De leur côté, les forces tchétchènes auraient aussi bafoué le droit
international humanitaire, par exemple en prenant pour cible des membres
civils de l’administration pro-russe, dont des dizaines ont été tués. Elles
affirment aussi avoir exécuté des membres des forces armées russes qu’elles
avaient capturés. Enfin, nous sommes extrêmement préoccupés par des
informations faisant état du renvoi forcé en Tchétchénie de milliers de
personnes déplacées, parfois à la suite de la fermeture des camps où elles
vivaient.
Amnesty International appelle la Commission à soutenir la création d’une
commission d’enquête internationale sur les allégations de graves atteintes
au droit international humanitaire et relatif aux droits humains commises
dans le cadre du conflit armé en Tchétchénie.
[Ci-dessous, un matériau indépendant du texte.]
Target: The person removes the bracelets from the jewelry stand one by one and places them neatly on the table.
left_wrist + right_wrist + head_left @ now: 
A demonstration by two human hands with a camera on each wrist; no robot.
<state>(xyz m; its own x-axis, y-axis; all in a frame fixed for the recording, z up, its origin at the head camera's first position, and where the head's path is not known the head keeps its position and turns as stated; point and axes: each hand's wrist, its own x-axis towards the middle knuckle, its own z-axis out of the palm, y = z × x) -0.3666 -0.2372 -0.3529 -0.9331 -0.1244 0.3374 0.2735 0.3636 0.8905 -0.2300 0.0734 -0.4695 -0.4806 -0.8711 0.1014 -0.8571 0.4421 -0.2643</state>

Le rapport de cette commission
d’enquête devrait être remis à la 60e session de la Commission des droits de
l’homme.
La Commission devrait aussi exhorter le gouvernement de la Fédération de
Russie à prendre de toute urgence des mesures destinées à mettre fin aux
exécutions extrajudiciaires, aux « disparitions », à la torture et aux
mauvais traitements - y compris les viols - et à la discrimination dont sont
victimes les Tchétchènes. Le gouvernement devrait également cesser de
renvoyer de force chez elles les personnes déplacées originaires de
Tchétchénie.
Madame la Présidente, je vous remercie.